- Born: 1950 (age 75–76) Dublin, Ireland
- Education: Trinity College Dublin
- Occupation: • Theatre director • film producer • television producer
- Spouse: Susan FitzGerald (1974–2010)
- Children: 3
- Writing career
- Genre: Theater
- Subject: Acting

= Michael Colgan (director) =

Irish film and television producer

Michael Colgan, OBE (born 1950) is an Irish film and television producer who is former director of the Gate Theatre in Dublin.

==Life==

Born in Dublin in 1950, he was educated at Trinity College Dublin, where, as a student, he became chairman of Trinity Players. In 1983, he became director of the Gate Theatre and prior to this, he was a director at the Abbey Theatre, manager of the Irish Theatre Company and artistic director of the Dublin Theatre Festival.

In his 30 years at the Gate, he has produced many award-winning plays, including Salomé directed by Steven Berkoff, The Collection starring Harold Pinter, A Streetcar Named Desire starring Frances McDormand, The Home Place starring Tom Courtenay, Three Sisters starring the three Cusack sisters, and recently Faith Healer (which won a Tony Award when it toured to Broadway in 2006), starring Ralph Fiennes. He has also produced four Pinter Festivals and five Beckett festivals.

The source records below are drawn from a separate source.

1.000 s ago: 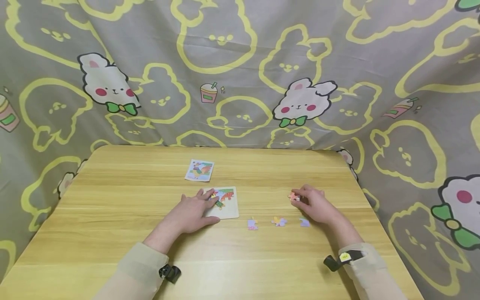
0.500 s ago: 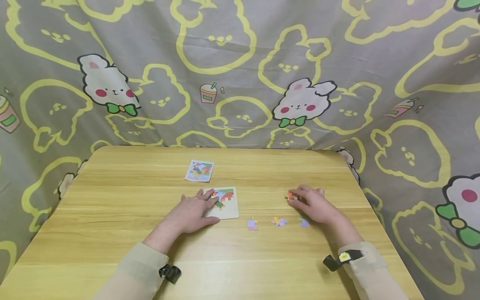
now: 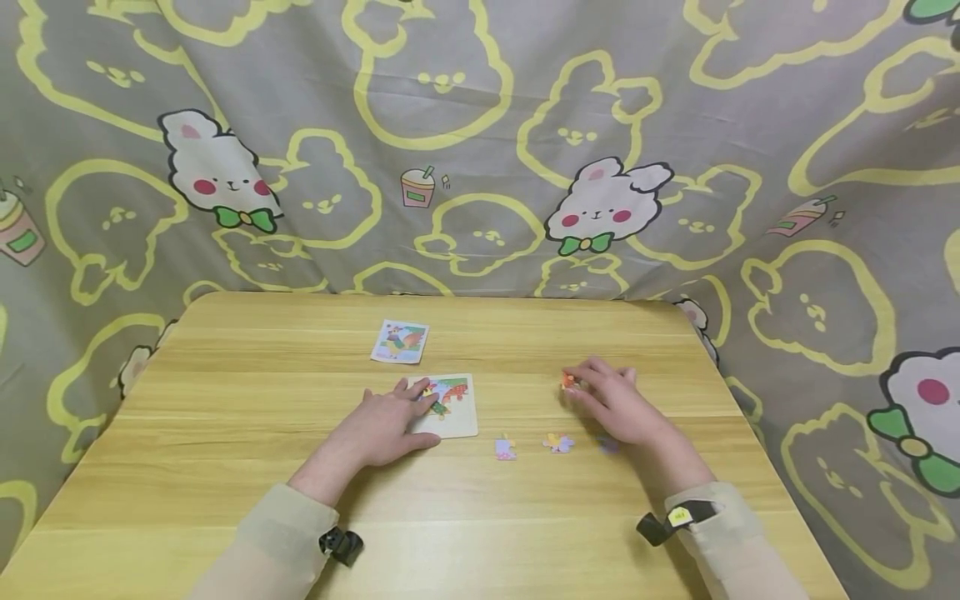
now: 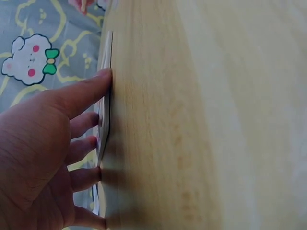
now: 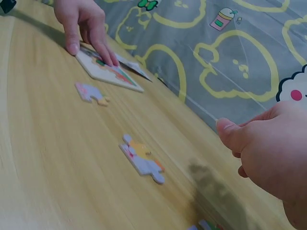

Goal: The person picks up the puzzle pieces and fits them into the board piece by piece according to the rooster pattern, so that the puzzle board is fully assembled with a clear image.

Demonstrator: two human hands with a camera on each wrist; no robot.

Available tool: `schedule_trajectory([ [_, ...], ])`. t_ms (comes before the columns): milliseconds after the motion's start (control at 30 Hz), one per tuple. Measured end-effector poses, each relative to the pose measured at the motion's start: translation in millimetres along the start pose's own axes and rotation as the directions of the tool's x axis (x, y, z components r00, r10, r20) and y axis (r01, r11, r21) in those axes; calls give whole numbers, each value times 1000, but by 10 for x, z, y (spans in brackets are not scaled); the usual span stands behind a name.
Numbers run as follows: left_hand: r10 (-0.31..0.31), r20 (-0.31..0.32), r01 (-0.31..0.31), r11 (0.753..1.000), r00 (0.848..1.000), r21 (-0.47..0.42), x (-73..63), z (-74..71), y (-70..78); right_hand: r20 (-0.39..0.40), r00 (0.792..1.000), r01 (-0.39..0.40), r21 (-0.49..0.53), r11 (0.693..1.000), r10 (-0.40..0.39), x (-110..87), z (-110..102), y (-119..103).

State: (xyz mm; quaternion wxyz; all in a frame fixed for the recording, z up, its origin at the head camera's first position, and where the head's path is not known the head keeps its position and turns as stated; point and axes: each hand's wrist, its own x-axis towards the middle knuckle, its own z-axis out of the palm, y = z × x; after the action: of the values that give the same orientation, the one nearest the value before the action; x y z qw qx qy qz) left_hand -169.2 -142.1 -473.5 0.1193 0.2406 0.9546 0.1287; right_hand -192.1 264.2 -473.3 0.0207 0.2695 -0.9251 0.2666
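The small orange-red jigsaw piece (image 3: 567, 381), its long axis masked by fingers, sits pinched in the right hand (image 3: 618, 404), to the right of and well apart from the flat, square, white-bordered puzzle board (image 3: 462, 425), which the left hand (image 3: 384, 427) touches with outspread fingers.

The right hand (image 3: 621, 407) moves toward the left edge of the tabletop (image 3: 480, 517) and slightly toward its far edge, carrying the orange jigsaw piece (image 3: 567, 381). Less of this piece's face shows. The black wrist device (image 3: 657, 528) shifts left also. The lilac jigsaw piece (image 3: 609, 446) nearest the right edge appears darker.
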Motion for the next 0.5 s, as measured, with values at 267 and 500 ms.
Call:
schedule_trajectory([
  [267,13,-9,-12,999,1000,36,8,10,4,-4,999,36,28,999,-36,73,53,-105],
  [500,5,-3,-5,999,1000,52,18,5,23,16,998,61,45,997,-62,143,124,-201],
])
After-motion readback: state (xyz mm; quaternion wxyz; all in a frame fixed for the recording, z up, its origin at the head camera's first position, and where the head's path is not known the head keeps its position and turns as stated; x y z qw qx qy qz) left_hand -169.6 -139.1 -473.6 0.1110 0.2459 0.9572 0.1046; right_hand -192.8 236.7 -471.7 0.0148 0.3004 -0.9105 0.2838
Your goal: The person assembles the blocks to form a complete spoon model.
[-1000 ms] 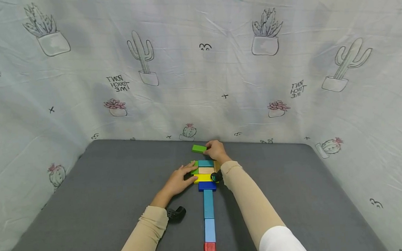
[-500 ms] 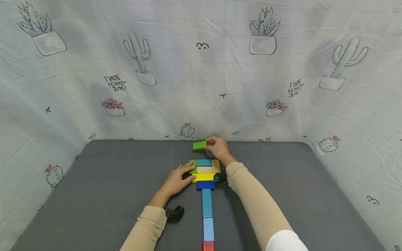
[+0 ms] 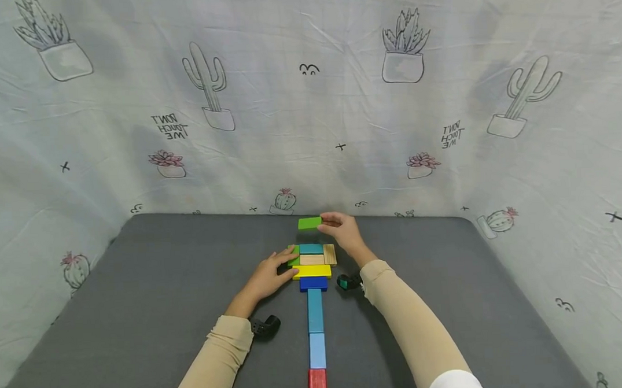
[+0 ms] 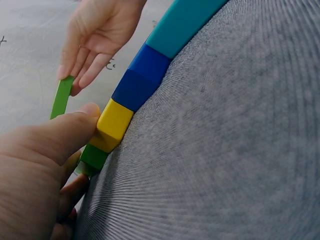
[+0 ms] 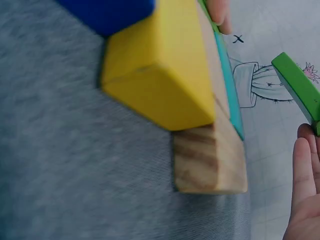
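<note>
My right hand pinches one end of a green block between thumb and fingers, above the far end of a flat block layout. The right wrist view shows this green block raised higher than the layout. My left hand rests at the layout's left side, its thumb at the yellow block and its fingers on a second green block. Beside that green block lie a teal block, a plain wood block and an upright-lying wood block.
Toward me from the yellow block runs a line: a dark blue block, a long teal block, a light blue block and a red block. A grey cloth surface lies beneath. A cactus-print curtain hangs behind.
My right hand has shifted slightly right and turned the green block from slanted to nearly level with the layout. The left hand keeps its place at the blocks. The head view has shifted a little.
</note>
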Available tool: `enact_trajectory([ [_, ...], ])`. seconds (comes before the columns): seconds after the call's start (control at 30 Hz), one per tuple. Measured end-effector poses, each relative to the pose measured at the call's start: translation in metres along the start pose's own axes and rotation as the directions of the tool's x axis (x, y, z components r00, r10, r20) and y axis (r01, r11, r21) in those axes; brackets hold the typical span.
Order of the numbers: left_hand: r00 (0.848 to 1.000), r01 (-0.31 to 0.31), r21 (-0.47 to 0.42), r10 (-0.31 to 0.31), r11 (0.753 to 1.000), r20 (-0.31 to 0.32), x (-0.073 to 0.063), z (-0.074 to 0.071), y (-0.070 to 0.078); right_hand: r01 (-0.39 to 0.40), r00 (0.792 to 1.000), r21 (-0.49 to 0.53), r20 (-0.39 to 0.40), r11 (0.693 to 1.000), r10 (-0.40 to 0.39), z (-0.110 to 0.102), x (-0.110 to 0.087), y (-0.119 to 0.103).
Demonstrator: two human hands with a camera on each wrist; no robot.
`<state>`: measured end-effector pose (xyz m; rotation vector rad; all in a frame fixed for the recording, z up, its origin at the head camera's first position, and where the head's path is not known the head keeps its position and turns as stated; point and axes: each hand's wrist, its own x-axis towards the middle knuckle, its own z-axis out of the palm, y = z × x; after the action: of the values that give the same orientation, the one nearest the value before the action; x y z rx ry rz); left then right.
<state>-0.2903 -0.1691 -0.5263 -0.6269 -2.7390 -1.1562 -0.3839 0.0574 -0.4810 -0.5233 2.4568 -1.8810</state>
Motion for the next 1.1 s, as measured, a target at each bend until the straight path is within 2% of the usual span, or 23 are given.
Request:
enact_trajectory([
  [0.47, 1.000, 0.011, -0.029, -0.011, 1.000, -0.001, -0.001, 0.000, -0.001, -0.073, 0.997, -0.077, -0.015, 0.994, 0.072, -0.003, -0.011, 0.016],
  [0.73, 1.000, 0.020, -0.020, -0.021, 1.000, -0.005, -0.002, 0.000, 0.001, -0.128, 0.991, -0.131, 0.021, 0.983, 0.132, -0.004, -0.011, 0.021],
  [1.1, 0.999, 0.052, -0.018, -0.052, 0.998, -0.002, -0.003, 0.000, 0.003, -0.124, 0.987, -0.212, 0.078, 0.969, 0.144, -0.001, -0.008, 0.024],
])
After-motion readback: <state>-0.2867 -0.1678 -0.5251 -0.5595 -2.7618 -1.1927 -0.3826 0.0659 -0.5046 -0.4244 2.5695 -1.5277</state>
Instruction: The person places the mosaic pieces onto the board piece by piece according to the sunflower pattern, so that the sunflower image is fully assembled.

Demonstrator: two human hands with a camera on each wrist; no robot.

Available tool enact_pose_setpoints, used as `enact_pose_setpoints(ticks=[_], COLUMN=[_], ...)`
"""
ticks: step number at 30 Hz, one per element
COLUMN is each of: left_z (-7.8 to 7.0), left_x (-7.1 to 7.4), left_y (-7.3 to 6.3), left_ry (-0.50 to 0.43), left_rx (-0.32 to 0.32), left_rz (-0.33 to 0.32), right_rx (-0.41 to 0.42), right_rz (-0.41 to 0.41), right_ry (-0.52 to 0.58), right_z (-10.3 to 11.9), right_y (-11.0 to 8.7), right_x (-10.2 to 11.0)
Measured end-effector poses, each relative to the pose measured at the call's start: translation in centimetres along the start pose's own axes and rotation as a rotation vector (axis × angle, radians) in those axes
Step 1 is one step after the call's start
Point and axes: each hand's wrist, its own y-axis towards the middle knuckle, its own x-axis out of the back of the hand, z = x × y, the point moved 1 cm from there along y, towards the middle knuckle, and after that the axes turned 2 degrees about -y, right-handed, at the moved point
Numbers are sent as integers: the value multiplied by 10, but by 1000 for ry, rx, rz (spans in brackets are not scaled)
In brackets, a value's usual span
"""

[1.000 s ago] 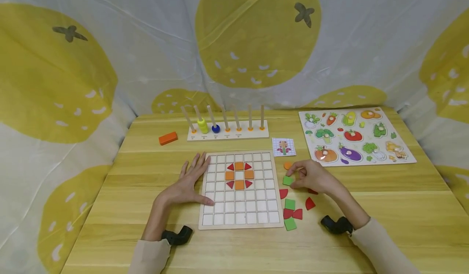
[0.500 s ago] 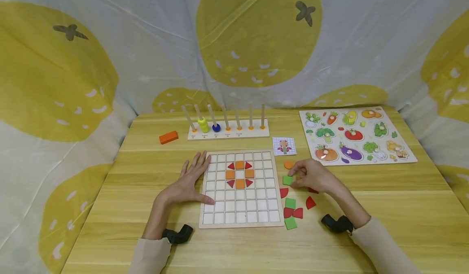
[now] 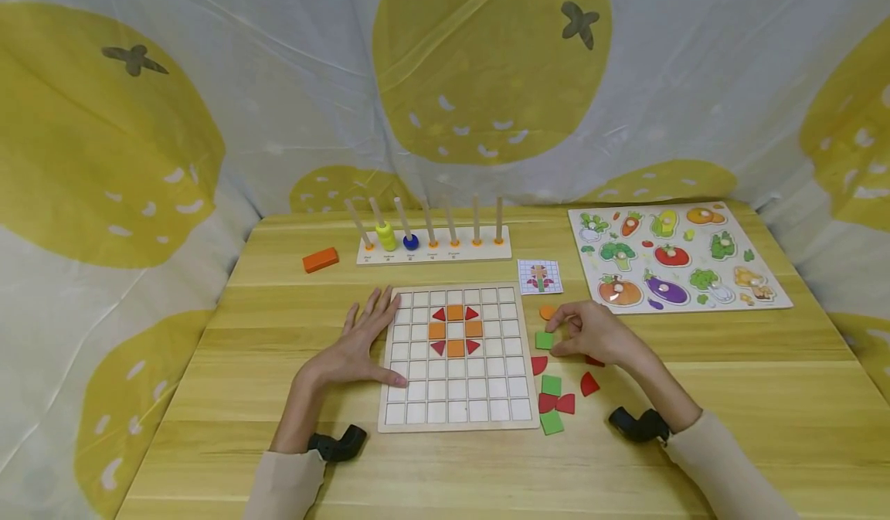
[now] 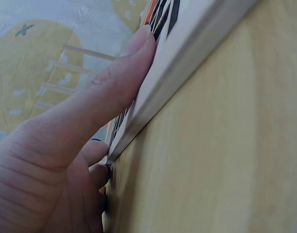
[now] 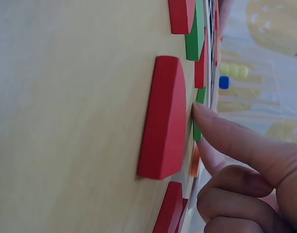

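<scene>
Orange squares (image 3: pixel 455 313), red triangles (image 3: pixel 472 314) set in board (image 3: pixel 436 412); quarter-circles (image 3: pixel 589 384) unplaced, four o'clock. Left grip (image 3: pixel 351 354) spread, nine o'clock; right grip (image 3: pixel 591 334) touches green square (image 3: pixel 544 341), pinch unclear.

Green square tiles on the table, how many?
3, all right of the grid board: the far green tile at the right hand, the middle green tile, the near green tile. The hand may hide others.

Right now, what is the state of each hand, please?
Left hand: open, thumb resting on the grid board.
Right hand: holding, thumb and finger pinching a green square tile.
</scene>
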Motion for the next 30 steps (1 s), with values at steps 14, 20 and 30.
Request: enact_pose_setpoints(ticks=[14, 20, 30], left_z=[1, 2, 0], left_x=[-1, -1, -1], left_y=[0, -1, 0], left_ry=[0, 8, 9], left_rx=[-20, -12, -1], left_rz=[-9, -10, -4], right_rx=[30, 48, 115], right_rz=[-21, -16, 65], right_ry=[34, 76, 88], right_z=[3, 20, 69], right_y=[1, 0, 10], right_x=[-1, -14, -66])
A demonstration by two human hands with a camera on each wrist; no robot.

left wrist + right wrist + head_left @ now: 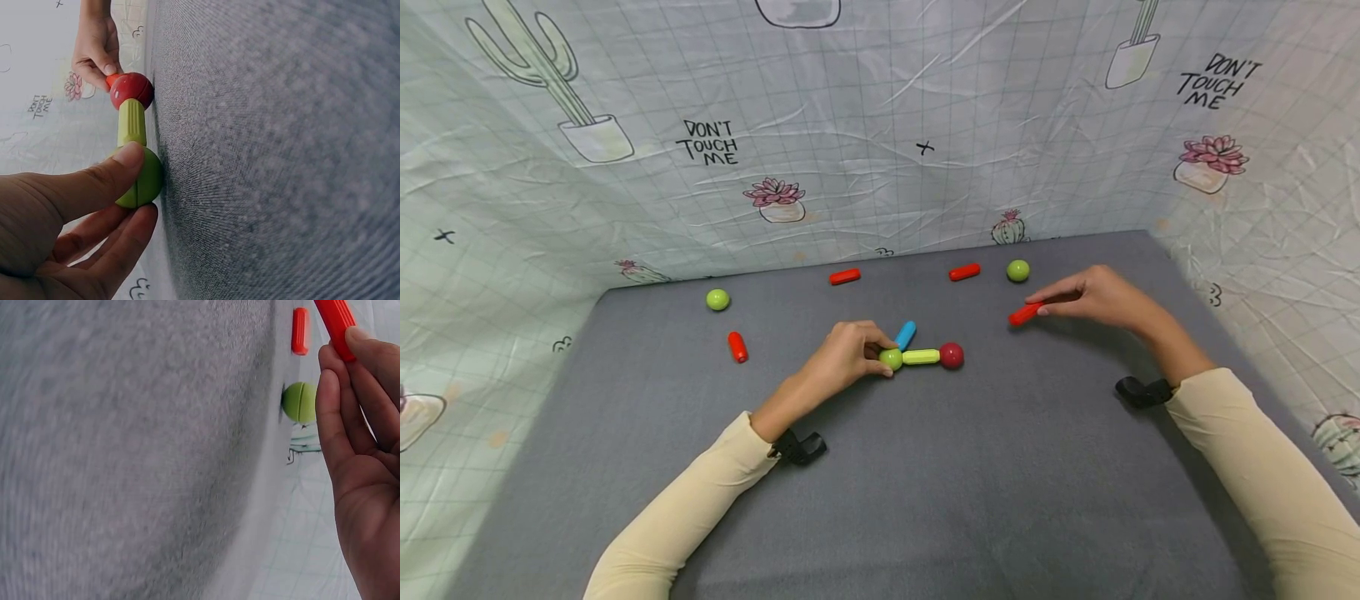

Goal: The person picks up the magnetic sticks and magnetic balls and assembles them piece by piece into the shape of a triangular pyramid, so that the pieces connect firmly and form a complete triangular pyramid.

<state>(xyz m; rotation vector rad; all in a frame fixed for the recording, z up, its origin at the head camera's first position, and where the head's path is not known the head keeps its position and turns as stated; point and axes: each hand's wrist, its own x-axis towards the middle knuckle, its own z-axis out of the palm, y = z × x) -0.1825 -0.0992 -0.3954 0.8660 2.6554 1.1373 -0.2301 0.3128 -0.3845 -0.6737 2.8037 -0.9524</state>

The first Beckett Festival was produced at the Gate in 1991, in which the theatre presented all nineteen of Samuel Beckett's stage plays in Dublin over a three-week period. This festival was presented again at the Lincoln Center, New York City in 1996 and at the Barbican Centre in London in 1999. In April 2006, to mark the centenary of Beckett's birth, the Gate produced a month-long festival which ran simultaneously in Dublin and at the Barbican in London and, in January 2007, presented the Beckett Season to acclaim at the Sydney Festival where Michael Colgan directed Ralph Fiennes in a stage adaptation of Beckett's novella First Love.

His productions of Beckett plays have also been seen in many cities throughout the world and at many festivals, from Chicago to Beijing and Melbourne to Toronto. The Pinter festivals were presented in Dublin in 1994 and 1997 with a major festival in New York in 2001. Most recently, in 2005, the Gate produced a festival to celebrate the writer's 80th birthday, part of which was subsequently seen in London and in Turin.

Alongside his work for the theatre, Michael Colgan is also a film producer. He is co-founder and executive director of Little Bird Productions, a film and television company, which produced Troubles, a major two-part drama for LWT in 1986. In 1993, he produced the RTÉ television series Two Lives.

In 1999, with Alan Moloney, he formed Blue Angel Films specifically to produce the Beckett on Film project in which all nineteen of Beckett's plays were filmed using internationally renowned directors and actors. The series won many awards including The South Bank Show award for Best Drama and, in the US, the prestigious Peabody Award. More recently, in 2006, he produced the film version of Harold Pinter's play Celebration for Channel 4 starring Michael Gambon and Colin Firth.

From 1989 to 1994, he was a member of the Arts Council of Ireland and he was Chairman of the St. Patrick's Festival from 1996 to 1999.

In 1996, he received the Eamonn Andrews Award for excellence in the National Entertainment Awards and in 1999 he won the People of the Year Award. In 1985 and 1987, he received the Sunday Independent Arts Award. In July 2000, he received the degree of Doctor in Laws (honoris causa) from Trinity College, Dublin. He was awarded the Irish Theatre Award for lifetime achievement in 2006 and, in 2007, was honoured with the title Chevalier dans l'Ordre des Arts et des Lettres by the French government and in 2010 he was presented with an honorary OBE from Queen Elizabeth II.

He has three children, Sarah, Sophie and Richard.

==Sexual harassment allegations (2017)==

In November 2017, Colgan made Irish headlines after seven women who had worked at the Gate Theatre spoke to The Irish Times citing that they were sexually abused and harassed by Colgan while they were working in the theater. Colgan has since responded with a public apology for anyone who felt uncomfortable, although he has disputed the claims that are sexual in nature.

An independent investigation into allegations of inappropriate behaviour and abuse of power by Colgan began in November 2017 and recommendations were related in February 2018. The review was set up by the Gate Theatre in November 2017 following a series of allegations made by a multiple women working in the arts industry. The review found that he has 'a case to answer' for his actions towards several woman. The review received input from 56 individuals, including current and former employees and board members, and also freelancers. Face-to-face interviews, phone conversations and email and written submissions were conducted. "Many of the participants reported feeling they had "nowhere to go" and that feeling appeared to prevent them from invoking grievance procedures." The report also made 14 recommendations on how to make the Gate Theatre "a more positive and safe place in the future".

In January 2018, Colgan stated his intention to sue Village magazine for a defamation of character after it published an editorial on the matter concerning the allegations made towards Colgan.